# Crossref: number of published articles

This notebook contains code in **Julia language** to calculate number of articles coming from each publisher every year. The script requires pre-processed Crossref tabulated files to be already available in *data/crossref* folder. To generate .tab files from publicly available Crossref dataset, see *crossref to tab.ipynb*.

The script will produce two kinds of output:

(a) a separate .txt file for every publisher in Crossref, that will contain total number of articles published before 2001, and every year after 2001. These data will be used to create figures in *sci-hub percent per publisher.ipynb* notebook.
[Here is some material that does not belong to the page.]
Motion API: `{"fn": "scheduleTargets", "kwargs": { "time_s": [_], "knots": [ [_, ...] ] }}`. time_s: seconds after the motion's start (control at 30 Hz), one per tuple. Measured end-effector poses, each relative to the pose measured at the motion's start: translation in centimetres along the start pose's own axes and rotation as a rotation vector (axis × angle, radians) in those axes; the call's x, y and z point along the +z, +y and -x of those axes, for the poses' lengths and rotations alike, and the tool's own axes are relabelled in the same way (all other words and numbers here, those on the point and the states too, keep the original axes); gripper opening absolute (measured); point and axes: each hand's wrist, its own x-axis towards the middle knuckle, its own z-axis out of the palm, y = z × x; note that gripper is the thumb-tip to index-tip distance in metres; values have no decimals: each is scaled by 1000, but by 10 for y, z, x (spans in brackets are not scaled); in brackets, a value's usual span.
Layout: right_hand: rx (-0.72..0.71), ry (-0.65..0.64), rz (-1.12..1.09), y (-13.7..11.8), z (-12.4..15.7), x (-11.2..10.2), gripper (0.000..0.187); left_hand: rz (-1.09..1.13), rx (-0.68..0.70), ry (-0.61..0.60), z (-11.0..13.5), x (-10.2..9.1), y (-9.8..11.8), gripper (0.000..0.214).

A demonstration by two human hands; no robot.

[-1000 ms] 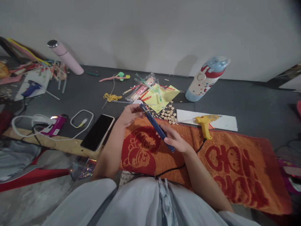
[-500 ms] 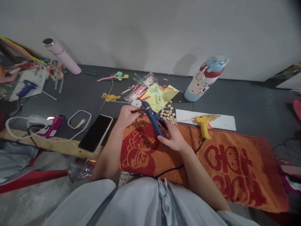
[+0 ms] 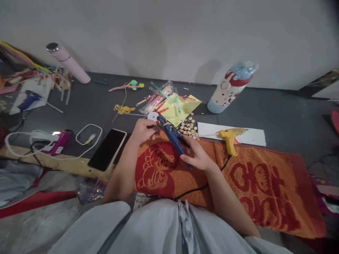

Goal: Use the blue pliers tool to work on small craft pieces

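Note:
My right hand is wrapped round the handles of blue cutting pliers, held over an orange and red towel. The jaws of the pliers point up and left toward my left hand. The fingers of my left hand are pinched at the jaws, on a thin small piece I cannot make out. A white round thing lies just beyond the left fingers. A heap of small wooden bits lies close behind the pliers.
A yellow glue gun rests on a white strip. A phone, cables, a purple device, yellow paper with bagged sticks, a patterned bottle and a pink flask lie on the dark floor.
The pliers' handles spread apart half a second ago and are now gripped closer together. Both hands stay in nearly the same place; the view has drifted slightly.

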Motion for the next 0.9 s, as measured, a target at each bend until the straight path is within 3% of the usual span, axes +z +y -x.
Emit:
{"fn": "scheduleTargets", "kwargs": {
  "time_s": [0.23, 0.43, 0.9],
  "knots": [
    [23, -6, -115, -2, 0, 1, 80, 41, 9, 54, -2, 2, -2, 39],
    [26, 7, -161, -6, 0, 2, 68, 5, 27, 154, -3, 9, 3, 36],
    [63, 16, -241, -3, 0, 5, 57, -85, 83, 142, -4, 5, -6, 25]
  ]
}}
(b) *crossref date count.tab* file, that will contain, for every date since 2003 (when Crossref index was established) the number of DOIs created in Crossref on that date. Only DOI of type *journal-article* and *proceedings-article* will be counted. The data will be used in *sci-hub db growth.ipynb* notebook.

The data is prepared for the paper 'From black open access to open access of colour: accepting the diversity of approaches towards free science'.

In [1]:
# the script will process Crossref .tab files in 48 parallel processes

using Distributed

addprocs(48 - nprocs(); exeflags = `--project=$(Base.active_project())`) ;

In [2]:
@everywhere begin
    
    using MD5,
          Glob,
          Dates,
          Random,
          ProgressMeter,
          DelimitedFiles,
          DataStructures

    dir = @__DIR__ ;
    
end

In [3]:
# create a list of all .tab files with Crossref data available

tabs = glob("*.tab", dir * "/../data/crossref")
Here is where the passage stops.